▶ _WHAT YOU SHOULD DO_: Which lines of the data below contain "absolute"? Please show them all.

▶ _INPUT DATA_:
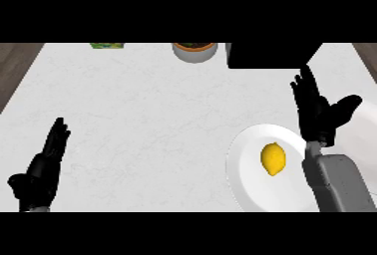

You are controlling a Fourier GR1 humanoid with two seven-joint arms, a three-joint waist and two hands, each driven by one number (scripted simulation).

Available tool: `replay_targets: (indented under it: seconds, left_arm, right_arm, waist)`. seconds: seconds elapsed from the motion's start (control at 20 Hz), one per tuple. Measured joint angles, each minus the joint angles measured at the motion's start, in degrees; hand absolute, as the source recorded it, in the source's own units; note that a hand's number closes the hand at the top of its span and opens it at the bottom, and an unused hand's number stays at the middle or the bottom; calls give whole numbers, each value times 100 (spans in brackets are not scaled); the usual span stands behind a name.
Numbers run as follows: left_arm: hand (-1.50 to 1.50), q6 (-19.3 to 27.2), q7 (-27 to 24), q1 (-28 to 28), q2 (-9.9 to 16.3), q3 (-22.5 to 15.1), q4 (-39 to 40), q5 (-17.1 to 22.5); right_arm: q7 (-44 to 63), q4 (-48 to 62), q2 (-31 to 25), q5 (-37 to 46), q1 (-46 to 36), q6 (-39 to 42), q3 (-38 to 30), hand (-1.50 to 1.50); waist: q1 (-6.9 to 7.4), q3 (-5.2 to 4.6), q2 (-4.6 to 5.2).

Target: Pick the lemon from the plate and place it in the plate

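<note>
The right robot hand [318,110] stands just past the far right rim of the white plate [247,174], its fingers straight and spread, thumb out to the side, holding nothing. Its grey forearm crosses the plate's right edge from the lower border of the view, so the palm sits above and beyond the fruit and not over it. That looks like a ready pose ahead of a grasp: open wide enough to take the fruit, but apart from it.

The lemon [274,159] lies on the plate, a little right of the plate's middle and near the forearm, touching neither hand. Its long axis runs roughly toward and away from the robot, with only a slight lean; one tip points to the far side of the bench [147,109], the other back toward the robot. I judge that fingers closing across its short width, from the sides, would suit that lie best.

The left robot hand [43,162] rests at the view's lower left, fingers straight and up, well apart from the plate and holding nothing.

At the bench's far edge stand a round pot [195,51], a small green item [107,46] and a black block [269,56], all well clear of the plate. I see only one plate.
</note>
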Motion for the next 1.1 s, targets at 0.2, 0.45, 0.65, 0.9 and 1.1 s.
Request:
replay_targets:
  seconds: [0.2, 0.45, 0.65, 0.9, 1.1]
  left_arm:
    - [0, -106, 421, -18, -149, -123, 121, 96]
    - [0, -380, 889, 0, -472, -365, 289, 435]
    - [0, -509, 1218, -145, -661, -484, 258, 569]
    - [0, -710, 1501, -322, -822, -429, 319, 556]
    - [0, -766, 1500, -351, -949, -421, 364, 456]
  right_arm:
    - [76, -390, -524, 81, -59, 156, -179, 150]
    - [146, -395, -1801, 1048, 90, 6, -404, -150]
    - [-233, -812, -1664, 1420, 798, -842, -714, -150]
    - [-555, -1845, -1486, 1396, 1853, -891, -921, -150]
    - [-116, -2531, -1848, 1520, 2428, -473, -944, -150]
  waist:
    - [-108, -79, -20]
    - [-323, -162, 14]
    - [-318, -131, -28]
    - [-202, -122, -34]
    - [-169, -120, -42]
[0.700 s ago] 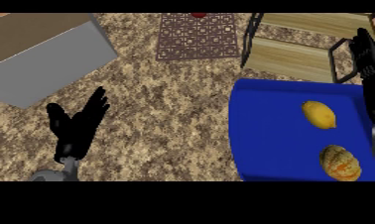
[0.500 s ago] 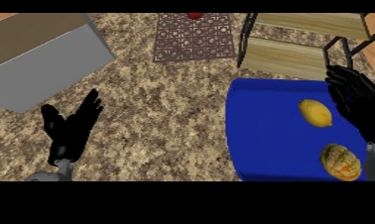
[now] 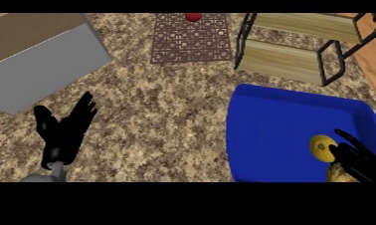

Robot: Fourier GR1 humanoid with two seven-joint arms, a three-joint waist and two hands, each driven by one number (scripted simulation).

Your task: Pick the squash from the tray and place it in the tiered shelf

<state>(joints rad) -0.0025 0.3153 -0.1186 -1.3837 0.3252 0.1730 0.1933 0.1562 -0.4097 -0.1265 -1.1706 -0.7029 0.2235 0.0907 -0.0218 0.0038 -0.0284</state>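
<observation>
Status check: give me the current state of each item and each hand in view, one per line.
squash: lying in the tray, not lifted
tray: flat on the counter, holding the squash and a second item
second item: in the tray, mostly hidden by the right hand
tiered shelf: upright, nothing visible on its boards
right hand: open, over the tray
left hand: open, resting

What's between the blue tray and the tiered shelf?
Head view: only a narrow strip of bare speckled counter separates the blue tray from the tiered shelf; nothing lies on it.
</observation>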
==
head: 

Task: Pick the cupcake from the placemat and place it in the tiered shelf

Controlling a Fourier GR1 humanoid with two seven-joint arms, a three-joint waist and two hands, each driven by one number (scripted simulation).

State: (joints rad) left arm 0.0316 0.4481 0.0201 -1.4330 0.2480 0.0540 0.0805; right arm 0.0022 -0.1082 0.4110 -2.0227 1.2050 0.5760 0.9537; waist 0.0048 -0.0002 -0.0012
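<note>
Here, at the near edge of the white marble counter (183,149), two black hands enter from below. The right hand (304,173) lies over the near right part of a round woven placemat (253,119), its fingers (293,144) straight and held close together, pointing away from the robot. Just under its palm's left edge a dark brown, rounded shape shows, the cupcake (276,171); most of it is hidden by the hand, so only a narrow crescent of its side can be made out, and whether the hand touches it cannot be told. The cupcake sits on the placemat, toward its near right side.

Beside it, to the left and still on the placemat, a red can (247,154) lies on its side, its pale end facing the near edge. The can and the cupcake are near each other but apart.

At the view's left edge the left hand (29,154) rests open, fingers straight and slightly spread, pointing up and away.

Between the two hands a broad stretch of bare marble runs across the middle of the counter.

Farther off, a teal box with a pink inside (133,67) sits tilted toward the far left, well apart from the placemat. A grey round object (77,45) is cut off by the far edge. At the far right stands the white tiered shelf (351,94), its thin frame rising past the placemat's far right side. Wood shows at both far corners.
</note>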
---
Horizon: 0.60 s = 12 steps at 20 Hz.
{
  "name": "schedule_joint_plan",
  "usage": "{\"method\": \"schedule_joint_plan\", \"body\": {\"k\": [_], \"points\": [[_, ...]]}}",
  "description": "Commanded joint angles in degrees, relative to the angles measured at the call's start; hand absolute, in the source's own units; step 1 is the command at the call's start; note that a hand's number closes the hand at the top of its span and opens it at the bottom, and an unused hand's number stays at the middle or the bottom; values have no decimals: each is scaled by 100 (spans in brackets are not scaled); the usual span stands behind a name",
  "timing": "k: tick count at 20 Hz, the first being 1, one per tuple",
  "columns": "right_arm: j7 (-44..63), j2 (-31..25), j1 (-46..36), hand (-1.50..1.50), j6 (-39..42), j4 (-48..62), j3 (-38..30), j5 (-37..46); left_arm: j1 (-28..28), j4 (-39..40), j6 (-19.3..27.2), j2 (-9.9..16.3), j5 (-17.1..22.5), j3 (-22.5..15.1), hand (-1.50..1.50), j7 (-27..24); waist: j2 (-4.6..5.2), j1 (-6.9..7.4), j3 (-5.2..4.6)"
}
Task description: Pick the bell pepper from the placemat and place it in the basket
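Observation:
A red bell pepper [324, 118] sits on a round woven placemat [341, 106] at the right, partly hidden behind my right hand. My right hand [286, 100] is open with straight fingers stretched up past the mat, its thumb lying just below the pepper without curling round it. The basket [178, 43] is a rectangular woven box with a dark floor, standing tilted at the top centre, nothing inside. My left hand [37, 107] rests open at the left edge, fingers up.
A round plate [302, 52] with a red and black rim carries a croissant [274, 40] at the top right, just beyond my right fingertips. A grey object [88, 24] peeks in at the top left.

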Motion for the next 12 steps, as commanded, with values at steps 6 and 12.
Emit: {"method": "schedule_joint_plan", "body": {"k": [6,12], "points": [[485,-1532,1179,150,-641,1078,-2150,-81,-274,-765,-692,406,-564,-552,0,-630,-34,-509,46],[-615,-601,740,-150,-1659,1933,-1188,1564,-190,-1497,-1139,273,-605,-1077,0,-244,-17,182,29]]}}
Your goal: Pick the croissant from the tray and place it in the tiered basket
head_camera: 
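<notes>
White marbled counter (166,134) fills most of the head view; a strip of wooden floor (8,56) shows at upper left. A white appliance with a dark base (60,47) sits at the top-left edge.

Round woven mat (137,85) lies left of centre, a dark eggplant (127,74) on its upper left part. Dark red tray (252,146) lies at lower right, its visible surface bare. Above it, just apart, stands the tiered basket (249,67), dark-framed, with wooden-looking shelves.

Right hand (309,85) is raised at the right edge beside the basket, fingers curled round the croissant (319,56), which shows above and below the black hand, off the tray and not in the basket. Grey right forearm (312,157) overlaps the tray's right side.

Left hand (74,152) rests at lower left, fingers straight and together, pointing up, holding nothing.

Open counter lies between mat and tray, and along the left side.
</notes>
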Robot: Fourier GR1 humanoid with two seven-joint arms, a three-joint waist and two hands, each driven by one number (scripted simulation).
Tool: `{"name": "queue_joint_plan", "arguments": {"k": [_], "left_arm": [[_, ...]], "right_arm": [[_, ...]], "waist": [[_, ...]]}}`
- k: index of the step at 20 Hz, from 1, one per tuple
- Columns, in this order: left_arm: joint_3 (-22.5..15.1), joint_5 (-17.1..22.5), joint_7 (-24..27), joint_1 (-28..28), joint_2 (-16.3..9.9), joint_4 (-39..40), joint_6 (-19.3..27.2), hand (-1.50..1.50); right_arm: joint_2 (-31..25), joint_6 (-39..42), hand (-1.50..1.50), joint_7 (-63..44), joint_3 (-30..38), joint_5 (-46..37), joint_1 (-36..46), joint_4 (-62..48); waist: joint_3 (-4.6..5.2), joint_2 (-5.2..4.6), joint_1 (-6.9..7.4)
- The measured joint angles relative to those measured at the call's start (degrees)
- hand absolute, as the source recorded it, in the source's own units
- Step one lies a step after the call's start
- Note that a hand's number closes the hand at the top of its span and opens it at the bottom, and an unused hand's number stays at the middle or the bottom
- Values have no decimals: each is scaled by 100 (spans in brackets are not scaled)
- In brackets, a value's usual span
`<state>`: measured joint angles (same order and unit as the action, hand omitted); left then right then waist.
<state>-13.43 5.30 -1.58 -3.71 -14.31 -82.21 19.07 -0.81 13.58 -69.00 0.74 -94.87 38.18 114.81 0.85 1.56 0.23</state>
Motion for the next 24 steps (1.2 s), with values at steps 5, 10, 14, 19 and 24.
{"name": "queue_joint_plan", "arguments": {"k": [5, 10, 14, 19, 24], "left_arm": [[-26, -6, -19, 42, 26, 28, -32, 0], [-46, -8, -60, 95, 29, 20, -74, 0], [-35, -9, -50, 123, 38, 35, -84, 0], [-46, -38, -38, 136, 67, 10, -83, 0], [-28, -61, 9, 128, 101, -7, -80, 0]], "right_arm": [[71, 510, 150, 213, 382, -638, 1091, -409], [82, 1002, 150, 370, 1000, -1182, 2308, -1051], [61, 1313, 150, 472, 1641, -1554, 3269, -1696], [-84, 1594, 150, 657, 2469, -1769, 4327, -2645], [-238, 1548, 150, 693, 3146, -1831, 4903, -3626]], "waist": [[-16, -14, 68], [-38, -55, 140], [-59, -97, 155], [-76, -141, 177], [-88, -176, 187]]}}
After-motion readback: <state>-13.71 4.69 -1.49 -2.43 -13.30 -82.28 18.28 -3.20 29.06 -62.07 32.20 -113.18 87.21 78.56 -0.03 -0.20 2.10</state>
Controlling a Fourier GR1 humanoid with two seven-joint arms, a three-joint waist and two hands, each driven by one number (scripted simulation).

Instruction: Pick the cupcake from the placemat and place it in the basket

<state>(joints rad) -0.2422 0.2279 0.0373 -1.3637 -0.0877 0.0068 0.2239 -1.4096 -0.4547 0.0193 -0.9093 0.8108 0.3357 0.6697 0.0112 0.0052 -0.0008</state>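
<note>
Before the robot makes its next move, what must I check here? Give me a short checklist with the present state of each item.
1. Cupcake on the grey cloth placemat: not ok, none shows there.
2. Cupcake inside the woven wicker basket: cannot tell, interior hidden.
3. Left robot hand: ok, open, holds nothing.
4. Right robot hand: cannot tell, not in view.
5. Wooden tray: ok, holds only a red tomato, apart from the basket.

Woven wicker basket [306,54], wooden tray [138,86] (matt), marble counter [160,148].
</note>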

▶ _RESPONSE BELOW_:
Available tool: `replay_targets: (indented under it: seconds, left_arm, right_arm, waist)`. seconds: seconds elapsed from the motion's start (control at 20 Hz), one per tuple. Measured joint angles, each minus the joint angles measured at the motion's start, in degrees; hand absolute, as the source recorded it, in the source's own units; note that a hand's number closes the hand at the top of its span and opens it at the bottom, and an unused hand's number stays at the middle or the bottom; calls give whole numbers, each value times 100 (spans in brackets are not scaled); the usual span stands behind a name.
  "description": "Commanded joint angles in degrees, relative to the angles measured at the call's start; hand absolute, in the source's own units; step 1 is the command at the call's start; note that a hand's number closes the hand at the top of its span and opens it at the bottom, and an unused hand's number stays at the middle or the bottom; values have no decimals: each is scaled by 100 (spans in brackets are not scaled); the usual span stands behind a name",
- hand absolute, as the source recorded it, in the source's own units

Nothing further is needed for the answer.